What is needed: Scan the listing for the word "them" and report every line that contains it.

Dataset section:

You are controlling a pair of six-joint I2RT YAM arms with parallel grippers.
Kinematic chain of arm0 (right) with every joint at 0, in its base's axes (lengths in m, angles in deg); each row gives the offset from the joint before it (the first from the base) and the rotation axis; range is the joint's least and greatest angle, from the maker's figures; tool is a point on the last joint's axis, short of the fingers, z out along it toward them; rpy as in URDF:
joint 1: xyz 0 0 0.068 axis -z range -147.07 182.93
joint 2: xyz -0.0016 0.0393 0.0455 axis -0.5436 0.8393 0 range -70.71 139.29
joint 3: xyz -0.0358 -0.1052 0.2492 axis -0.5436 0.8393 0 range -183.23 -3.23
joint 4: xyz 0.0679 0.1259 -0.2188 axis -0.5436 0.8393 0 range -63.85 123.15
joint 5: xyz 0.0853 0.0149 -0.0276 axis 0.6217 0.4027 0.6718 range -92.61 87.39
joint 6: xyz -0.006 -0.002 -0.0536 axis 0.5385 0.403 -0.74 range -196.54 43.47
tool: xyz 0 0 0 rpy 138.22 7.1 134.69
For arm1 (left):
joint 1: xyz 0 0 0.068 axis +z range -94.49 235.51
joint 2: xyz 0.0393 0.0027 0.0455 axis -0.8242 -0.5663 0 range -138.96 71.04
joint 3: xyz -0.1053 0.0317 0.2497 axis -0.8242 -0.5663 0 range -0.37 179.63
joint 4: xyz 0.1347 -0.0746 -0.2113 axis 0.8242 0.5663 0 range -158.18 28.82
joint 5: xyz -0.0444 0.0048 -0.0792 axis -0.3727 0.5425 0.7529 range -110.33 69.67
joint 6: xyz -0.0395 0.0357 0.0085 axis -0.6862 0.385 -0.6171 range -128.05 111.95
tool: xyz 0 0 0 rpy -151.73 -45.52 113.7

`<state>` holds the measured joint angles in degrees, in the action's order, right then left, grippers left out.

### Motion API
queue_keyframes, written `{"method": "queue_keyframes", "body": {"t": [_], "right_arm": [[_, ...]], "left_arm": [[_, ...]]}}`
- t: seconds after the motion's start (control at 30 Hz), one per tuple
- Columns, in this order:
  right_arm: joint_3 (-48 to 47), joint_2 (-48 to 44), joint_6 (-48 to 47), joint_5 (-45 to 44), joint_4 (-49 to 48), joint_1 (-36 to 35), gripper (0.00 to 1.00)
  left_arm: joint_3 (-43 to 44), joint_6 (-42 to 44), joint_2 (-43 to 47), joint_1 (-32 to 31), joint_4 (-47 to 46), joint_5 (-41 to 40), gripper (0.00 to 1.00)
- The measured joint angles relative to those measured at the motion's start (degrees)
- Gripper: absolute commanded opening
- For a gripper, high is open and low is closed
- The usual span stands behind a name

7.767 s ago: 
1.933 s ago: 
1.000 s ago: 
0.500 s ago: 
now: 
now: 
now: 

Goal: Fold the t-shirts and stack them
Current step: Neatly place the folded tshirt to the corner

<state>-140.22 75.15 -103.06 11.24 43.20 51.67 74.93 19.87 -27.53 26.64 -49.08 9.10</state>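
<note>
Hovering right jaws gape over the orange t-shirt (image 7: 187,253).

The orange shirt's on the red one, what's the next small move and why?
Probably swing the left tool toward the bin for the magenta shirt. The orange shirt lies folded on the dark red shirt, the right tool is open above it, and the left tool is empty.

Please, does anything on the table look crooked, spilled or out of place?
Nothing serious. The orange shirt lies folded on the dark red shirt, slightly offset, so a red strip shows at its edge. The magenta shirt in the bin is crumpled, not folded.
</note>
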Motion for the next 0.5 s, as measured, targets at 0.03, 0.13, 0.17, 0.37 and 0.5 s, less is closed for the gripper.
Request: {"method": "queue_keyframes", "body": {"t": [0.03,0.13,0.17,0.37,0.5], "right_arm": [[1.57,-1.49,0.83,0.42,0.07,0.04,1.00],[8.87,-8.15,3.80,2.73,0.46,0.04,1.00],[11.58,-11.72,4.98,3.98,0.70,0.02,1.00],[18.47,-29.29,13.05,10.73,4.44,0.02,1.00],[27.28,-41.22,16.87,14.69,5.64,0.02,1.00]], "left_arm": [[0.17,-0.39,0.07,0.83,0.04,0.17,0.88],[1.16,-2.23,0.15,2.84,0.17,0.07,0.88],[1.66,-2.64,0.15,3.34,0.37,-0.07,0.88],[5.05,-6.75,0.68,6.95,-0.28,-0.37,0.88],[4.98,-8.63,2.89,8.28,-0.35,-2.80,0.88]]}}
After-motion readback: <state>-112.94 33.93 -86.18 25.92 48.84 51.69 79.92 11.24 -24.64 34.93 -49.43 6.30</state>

Exercise solution:
Kinematic chain of arm0 (right) with every joint at 0, in its base's axes (lengths in m, angles in deg); each row gives the offset from the joint before it (the first from the base) and the rotation axis; range is the joint's least and greatest angle, from the maker's figures; tool is a point on the last joint's axis, short of the fingers, z out along it toward them; rpy as in URDF:
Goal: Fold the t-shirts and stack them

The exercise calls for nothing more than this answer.